Obesity is independently associated with spinal anesthesia outcomes: a prospective observational study.

作者信息

Kim Hyo-Jin, Kim Won Ho, Lim Hyung Woo, Kim Jie Ae, Kim Duk-Kyung, Shin Byung Seop, Sim Woo Seog, Hahm Tae Soo, Kim Chung Su, Lee Sangmin M

机构信息

Department of Anesthesiology and Pain Medicine, Samsung Changwon Hospital, Sungkyunkwan University School of Medicine, Changwon, Republic of Korea.

Department of Anesthesiology and Pain Medicine, Samsung Medical Center, Sungkyunkwan University School of Medicine, Seoul, Republic of Korea.

出版信息

PLoS One. 2015 Apr 21;10(4):e0124264. doi: 10.1371/journal.pone.0124264. eCollection 2015.

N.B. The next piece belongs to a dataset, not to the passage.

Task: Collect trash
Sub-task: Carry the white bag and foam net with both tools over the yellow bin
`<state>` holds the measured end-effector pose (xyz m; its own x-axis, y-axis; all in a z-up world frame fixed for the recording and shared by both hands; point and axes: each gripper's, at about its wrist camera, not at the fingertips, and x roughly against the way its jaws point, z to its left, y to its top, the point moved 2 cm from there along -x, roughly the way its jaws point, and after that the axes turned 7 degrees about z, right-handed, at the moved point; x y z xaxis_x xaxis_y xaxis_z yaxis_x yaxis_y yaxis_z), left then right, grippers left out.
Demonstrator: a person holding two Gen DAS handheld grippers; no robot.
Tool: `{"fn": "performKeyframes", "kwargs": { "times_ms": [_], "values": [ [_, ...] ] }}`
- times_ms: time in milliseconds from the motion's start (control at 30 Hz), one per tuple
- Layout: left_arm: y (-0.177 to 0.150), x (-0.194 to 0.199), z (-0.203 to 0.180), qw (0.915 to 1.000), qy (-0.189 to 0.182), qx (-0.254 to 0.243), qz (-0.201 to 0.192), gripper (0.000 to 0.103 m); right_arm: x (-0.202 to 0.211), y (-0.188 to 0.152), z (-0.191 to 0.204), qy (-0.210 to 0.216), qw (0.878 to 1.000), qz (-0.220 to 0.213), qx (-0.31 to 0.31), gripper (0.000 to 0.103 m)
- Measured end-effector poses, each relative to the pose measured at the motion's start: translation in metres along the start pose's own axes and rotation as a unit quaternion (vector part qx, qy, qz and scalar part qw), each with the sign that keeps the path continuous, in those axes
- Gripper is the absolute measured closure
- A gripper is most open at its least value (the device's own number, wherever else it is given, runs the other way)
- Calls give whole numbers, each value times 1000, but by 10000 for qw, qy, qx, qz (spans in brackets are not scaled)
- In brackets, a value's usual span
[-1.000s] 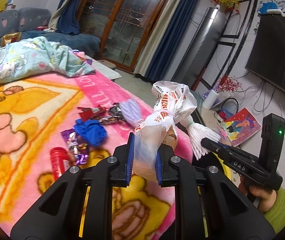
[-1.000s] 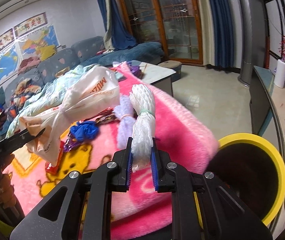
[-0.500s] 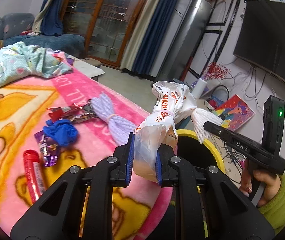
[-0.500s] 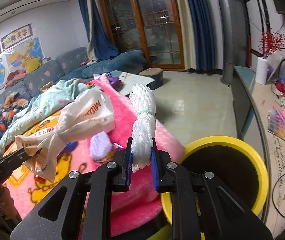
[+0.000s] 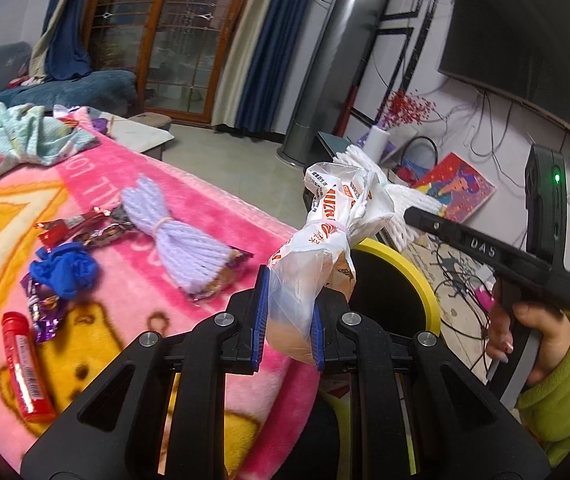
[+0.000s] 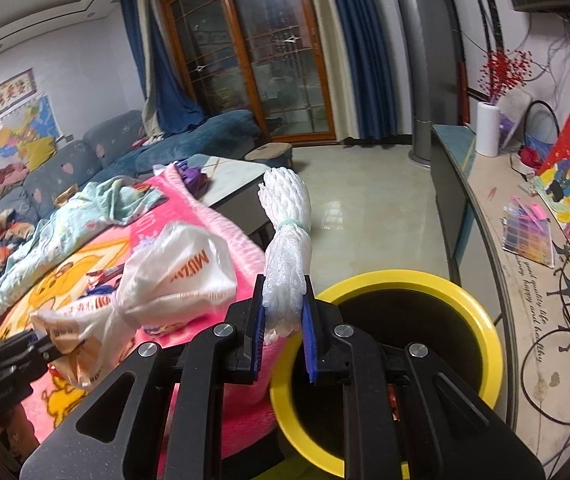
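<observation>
A yellow-rimmed bin (image 6: pixel 405 344) stands on the floor at the edge of the pink blanket (image 5: pixel 213 216), its inside dark, so what lies in it cannot be told. The left gripper (image 5: pixel 287 330) has its jaws closed on the lower end of a knotted plastic bag (image 5: pixel 317 256), white with orange print, and holds it up just beside the bin's rim, at the blanket's edge. The right gripper (image 6: pixel 283 334) is clamped on a white foam net (image 6: pixel 287 240), tied at the middle with a green band, standing upright near the bin's left rim. The left view alone shows what lies on the blanket: one purple foam net (image 5: pixel 181 244) bound with a band, lying on a snack wrapper, one crumpled blue wad (image 5: pixel 65 270), one red tube (image 5: pixel 27 368) near the edge, one purple wrapper (image 5: pixel 43 312) under the wad, and some red and dark wrappers (image 5: pixel 85 230) whose number is hard to make out. It also shows the right hand (image 5: pixel 525 332), in a green sleeve, gripping its tool. The right view alone shows the bin's whole rim, the sofa (image 6: pixel 97 148) along the wall, the maps above it, and the low counter (image 6: pixel 497 200) with a white vase. Both views show a pale green cloth (image 5: pixel 17 140) heaped at the blanket's far end. In all, two grippers, one bin, one bag, two nets.
</observation>
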<state>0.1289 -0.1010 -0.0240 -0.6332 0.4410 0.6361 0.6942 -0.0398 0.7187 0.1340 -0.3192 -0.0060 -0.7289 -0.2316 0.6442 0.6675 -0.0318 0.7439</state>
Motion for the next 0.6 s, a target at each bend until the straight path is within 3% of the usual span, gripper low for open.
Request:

DOI:10.1371/journal.pone.0124264
PMID:25898360
原文链接:https://pmc.ncbi.nlm.nih.gov/articles/PMC4405588/
Abstract

The influence of body-mass index (BMI) on spinal anesthesia is still controversial, with discrepant results reported in previous studies. To compare spinal anesthesia in obese and non-obese subjects, the anesthesia profiles in patients who underwent spinal anesthesia using intrathecal hyperbaric bupivacaine were compared. A total of 209 patients undergoing elective total knee replacement arthroplasty (TKRA) surgery under spinal anesthesia were divided into an NO (non-obese) group (BMI < 30 kg/m2, n = 141) and an O (obese) group (BMI ≥ 30 kg/m2, n = 68). Anesthesia was deemed successful if a bilateral T12 sensory block occurred within 15 minutes of intrathecal drug administration, and if the level of sensory block was higher than T12 when the surgery ended. Logistic regression analysis with multiple variables known to influence spinal anesthesia was performed to identify which parameters independently determined the spinal anesthesia outcome. Similar doses of bupivacaine were administered to the NO and O groups. The incidence of anesthesia failure was significantly lower in the O group [n = 43 (30.5%) in the NO group vs. n = 10 (18.9%) in the O group, p = 0.014]. The independent predictors for successful anesthesia in all patients were dose of hyperbaric bupivacaine [odds ratio (OR) 2.12, 95% CI: 1.64-2.73] and obese status (BMI ≥ 30 kg/m2, OR 2.86, 95% CI: 1.25-6.52). Time to first report of postoperative pain and time to first self-void were significantly longer in the O group. These results suggest that the duration of block with hyperbaric bupivacaine is prolonged in obese patients and obesity is independently associated with spinal anesthesia outcomes, as is bupivacaine dosage. A further study enrolling patients with morbid obesity and using a fixed bupivacaine dosage is required to confirm the effect of obesity on spinal anesthesia.

摘要

体重指数(BMI)对脊髓麻醉的影响仍存在争议,以往研究报告的结果不一。为比较肥胖与非肥胖受试者的脊髓麻醉情况,对使用鞘内高压布比卡因进行脊髓麻醉的患者的麻醉情况进行了比较。共有209例在脊髓麻醉下接受择期全膝关节置换术(TKRA)的患者被分为NO(非肥胖)组(BMI < 30 kg/m²,n = 141)和O(肥胖)组(BMI≥30 kg/m²,n = 68)。如果在鞘内给药后15分钟内出现双侧T12感觉阻滞,且手术结束时感觉阻滞平面高于T12,则认为麻醉成功。对已知影响脊髓麻醉的多个变量进行逻辑回归分析,以确定哪些参数独立决定脊髓麻醉结果。NO组和O组给予相似剂量的布比卡因。O组麻醉失败的发生率显著较低[NO组n = 43(30.5%),O组n = 10(18.9%),p = 0.014]。所有患者麻醉成功的独立预测因素是高压布比卡因剂量[比值比(OR)2.12,95%可信区间:1.64 - 2.73]和肥胖状态(BMI≥30 kg/m²,OR 2.86,95%可信区间:1.25 - 6.52)。O组术后首次报告疼痛的时间和首次自行排尿的时间明显更长。这些结果表明,肥胖患者使用高压布比卡因的阻滞时间延长,肥胖与脊髓麻醉结果独立相关,布比卡因剂量也是如此。需要进一步纳入病态肥胖患者并使用固定布比卡因剂量的研究来证实肥胖对脊髓麻醉的影响。